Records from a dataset
----------

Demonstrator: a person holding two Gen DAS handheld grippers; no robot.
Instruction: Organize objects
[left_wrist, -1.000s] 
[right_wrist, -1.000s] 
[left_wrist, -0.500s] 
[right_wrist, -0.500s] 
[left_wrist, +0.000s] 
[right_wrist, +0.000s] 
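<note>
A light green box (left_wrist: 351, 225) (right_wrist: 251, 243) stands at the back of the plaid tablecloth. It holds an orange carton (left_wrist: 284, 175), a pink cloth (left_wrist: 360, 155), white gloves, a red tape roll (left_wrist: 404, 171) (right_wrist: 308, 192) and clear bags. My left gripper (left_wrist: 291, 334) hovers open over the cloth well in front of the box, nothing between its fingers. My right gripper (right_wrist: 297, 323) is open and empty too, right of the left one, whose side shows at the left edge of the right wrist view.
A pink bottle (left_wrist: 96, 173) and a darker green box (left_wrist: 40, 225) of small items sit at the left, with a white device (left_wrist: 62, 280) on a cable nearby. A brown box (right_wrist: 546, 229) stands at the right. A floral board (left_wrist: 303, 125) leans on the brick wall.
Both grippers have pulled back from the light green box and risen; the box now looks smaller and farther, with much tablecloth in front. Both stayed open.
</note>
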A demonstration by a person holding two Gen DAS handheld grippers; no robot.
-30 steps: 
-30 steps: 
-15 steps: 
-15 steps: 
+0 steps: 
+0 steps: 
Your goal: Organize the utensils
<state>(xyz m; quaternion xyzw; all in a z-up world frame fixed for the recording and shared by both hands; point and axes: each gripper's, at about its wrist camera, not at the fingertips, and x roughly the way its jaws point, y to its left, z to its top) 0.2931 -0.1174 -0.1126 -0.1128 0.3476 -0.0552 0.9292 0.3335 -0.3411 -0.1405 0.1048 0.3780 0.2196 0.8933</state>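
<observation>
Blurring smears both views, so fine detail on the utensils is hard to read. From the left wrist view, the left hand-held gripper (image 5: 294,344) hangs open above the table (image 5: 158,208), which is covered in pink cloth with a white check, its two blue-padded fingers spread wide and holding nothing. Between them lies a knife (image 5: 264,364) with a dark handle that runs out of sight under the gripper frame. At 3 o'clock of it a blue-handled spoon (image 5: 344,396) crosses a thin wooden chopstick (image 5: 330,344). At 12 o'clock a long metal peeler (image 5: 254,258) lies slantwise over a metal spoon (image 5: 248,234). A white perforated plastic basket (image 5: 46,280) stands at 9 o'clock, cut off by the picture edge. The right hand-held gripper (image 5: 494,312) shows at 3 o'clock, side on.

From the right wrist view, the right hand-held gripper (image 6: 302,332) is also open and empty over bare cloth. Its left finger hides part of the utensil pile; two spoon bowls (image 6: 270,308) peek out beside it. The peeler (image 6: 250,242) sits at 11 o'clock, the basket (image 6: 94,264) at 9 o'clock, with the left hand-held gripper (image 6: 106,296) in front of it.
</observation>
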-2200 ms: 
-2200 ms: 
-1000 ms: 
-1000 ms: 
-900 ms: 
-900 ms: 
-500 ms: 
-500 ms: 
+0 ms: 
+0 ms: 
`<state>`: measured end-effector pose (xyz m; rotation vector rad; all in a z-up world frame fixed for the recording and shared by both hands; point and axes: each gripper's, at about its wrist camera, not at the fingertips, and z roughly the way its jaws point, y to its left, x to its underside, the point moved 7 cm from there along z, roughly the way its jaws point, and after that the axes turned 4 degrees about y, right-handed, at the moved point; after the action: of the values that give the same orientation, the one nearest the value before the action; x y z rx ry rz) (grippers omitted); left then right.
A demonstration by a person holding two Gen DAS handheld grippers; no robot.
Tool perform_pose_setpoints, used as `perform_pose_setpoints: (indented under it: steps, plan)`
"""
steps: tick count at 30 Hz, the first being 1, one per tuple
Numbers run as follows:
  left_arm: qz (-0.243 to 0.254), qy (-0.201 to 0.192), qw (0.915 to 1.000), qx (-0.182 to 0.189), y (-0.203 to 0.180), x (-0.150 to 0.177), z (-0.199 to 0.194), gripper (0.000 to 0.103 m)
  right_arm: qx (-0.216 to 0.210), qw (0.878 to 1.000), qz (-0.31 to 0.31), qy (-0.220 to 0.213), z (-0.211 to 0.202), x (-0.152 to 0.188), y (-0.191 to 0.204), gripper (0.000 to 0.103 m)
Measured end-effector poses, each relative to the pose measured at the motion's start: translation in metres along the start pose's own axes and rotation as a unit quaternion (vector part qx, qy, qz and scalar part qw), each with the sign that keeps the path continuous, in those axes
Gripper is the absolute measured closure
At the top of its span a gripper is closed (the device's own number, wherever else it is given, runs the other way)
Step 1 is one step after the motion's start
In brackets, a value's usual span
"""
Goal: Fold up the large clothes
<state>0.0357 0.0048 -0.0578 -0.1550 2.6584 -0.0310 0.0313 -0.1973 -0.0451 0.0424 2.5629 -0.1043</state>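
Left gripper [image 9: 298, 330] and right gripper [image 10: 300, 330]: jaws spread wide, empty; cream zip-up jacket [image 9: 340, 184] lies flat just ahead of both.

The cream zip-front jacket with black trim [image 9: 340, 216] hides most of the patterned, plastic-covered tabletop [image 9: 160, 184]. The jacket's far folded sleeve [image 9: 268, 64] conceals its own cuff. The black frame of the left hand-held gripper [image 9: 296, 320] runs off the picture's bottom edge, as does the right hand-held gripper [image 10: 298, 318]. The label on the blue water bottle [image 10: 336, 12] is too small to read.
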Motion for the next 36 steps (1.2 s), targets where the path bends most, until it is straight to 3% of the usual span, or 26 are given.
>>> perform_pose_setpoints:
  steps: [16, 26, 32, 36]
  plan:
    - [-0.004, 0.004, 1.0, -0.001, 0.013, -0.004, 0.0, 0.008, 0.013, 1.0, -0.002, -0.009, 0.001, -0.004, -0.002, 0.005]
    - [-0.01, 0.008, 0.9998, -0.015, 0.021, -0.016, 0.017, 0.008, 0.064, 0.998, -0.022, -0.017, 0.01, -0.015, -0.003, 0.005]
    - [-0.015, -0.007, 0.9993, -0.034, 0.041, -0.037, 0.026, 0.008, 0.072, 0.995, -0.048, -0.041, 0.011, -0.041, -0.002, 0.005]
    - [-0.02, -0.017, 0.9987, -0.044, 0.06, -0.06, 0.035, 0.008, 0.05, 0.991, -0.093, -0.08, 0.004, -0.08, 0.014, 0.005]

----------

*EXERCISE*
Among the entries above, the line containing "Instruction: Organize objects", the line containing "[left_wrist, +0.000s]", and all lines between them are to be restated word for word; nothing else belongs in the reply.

*COMPLETED EXERCISE*
Instruction: Organize objects
[left_wrist, -1.000s] 
[right_wrist, -1.000s] 
[left_wrist, -0.500s] 
[right_wrist, -0.500s] 
[left_wrist, +0.000s] 

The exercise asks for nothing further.